(DESCRIPTION OF THE TASK) Starting at the line that contains "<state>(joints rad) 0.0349" and ending at the line that contains "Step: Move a", the lines below are to be given again exactly, with nothing added.

[Items from a dataset]
────

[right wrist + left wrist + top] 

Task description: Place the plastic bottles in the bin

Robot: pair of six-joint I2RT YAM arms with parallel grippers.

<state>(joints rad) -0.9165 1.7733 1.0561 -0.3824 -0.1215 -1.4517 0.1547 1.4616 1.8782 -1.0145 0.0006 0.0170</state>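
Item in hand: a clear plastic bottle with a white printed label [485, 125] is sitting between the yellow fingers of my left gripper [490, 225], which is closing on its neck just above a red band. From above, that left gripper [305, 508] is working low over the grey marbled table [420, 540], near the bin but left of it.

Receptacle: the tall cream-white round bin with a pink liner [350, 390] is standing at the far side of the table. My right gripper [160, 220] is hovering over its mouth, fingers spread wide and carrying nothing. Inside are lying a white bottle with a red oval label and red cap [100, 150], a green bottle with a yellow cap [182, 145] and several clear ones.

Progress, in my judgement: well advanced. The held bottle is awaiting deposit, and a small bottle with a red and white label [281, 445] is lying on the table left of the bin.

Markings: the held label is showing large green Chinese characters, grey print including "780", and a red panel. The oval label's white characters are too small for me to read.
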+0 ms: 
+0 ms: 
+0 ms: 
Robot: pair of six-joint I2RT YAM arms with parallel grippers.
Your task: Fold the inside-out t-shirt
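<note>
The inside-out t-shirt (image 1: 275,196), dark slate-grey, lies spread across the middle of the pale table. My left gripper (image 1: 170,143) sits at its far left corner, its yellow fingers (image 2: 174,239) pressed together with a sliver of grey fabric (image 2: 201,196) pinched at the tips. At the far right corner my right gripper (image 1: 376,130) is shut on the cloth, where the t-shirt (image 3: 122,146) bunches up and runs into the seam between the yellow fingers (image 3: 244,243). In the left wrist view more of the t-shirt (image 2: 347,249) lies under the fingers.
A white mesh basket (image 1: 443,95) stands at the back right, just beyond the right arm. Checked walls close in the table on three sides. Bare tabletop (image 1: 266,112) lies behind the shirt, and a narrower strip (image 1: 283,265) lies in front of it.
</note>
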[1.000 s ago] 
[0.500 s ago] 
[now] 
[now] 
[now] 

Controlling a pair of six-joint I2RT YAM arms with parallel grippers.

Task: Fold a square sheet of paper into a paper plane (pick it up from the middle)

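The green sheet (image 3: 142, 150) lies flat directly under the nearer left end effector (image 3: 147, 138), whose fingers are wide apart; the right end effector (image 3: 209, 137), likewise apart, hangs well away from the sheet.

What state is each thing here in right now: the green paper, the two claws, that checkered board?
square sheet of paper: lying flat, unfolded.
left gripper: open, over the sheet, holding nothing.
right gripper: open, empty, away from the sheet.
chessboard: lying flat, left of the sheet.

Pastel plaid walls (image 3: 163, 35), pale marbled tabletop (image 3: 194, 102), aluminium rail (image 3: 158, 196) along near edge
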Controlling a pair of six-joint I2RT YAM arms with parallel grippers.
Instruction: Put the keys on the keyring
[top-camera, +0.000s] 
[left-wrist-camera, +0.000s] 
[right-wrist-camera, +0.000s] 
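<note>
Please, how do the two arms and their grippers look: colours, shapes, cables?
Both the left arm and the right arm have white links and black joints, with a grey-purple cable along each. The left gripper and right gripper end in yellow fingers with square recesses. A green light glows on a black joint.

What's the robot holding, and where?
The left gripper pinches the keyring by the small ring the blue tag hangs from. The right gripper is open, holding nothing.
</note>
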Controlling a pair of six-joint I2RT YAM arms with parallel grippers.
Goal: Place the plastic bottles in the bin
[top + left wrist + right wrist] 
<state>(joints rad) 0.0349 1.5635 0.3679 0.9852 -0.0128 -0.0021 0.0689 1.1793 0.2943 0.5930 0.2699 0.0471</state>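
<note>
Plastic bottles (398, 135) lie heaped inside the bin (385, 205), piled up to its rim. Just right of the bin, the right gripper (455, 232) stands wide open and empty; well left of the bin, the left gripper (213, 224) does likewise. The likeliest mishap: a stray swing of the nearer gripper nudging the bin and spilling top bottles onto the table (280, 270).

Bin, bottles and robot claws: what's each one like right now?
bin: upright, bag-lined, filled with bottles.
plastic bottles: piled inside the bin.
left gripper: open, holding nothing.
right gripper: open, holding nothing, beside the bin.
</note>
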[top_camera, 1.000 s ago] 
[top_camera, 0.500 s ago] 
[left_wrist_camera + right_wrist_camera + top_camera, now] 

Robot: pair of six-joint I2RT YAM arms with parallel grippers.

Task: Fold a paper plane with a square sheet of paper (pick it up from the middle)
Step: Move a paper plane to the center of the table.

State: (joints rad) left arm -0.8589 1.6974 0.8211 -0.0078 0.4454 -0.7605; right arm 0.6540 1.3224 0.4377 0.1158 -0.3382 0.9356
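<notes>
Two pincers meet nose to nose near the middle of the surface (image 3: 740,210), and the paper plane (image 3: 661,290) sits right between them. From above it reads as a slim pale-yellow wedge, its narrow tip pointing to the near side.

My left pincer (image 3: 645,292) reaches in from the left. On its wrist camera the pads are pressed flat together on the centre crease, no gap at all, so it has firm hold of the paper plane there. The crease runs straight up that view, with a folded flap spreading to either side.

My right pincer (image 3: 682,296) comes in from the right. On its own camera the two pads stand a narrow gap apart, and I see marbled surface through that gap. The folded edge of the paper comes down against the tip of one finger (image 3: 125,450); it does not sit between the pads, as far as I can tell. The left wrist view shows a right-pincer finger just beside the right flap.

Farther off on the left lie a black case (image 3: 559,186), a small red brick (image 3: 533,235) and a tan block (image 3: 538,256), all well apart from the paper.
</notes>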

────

(RESPONSE TO THE TASK)
<state>(joints rad) 0.0349 1.5635 0.3679 0.9852 -0.0128 -0.0021 0.0689 1.1793 0.2943 0.5930 0.2699 0.0471</state>
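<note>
Plastic bottles (398, 135) lie heaped inside the bin (385, 205), piled up to its rim. Just right of the bin, the right gripper (455, 232) stands wide open and empty; well left of the bin, the left gripper (213, 224) does likewise. The likeliest mishap: a stray swing of the nearer gripper nudging the bin and spilling top bottles onto the table (280, 270).

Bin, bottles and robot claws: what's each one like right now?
bin: upright, bag-lined, filled with bottles.
plastic bottles: piled inside the bin.
left gripper: open, holding nothing.
right gripper: open, holding nothing, beside the bin.
</note>
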[top_camera, 1.000 s ago] 
[top_camera, 0.500 s ago] 
[left_wrist_camera + right_wrist_camera + top_camera, now] 

Robot: pair of six-joint I2RT YAM arms with parallel grippers.

Task: Fold a paper plane with a square sheet of paper (pick it up from the middle)
Step: Move a paper plane to the center of the table.

No further answer is expected.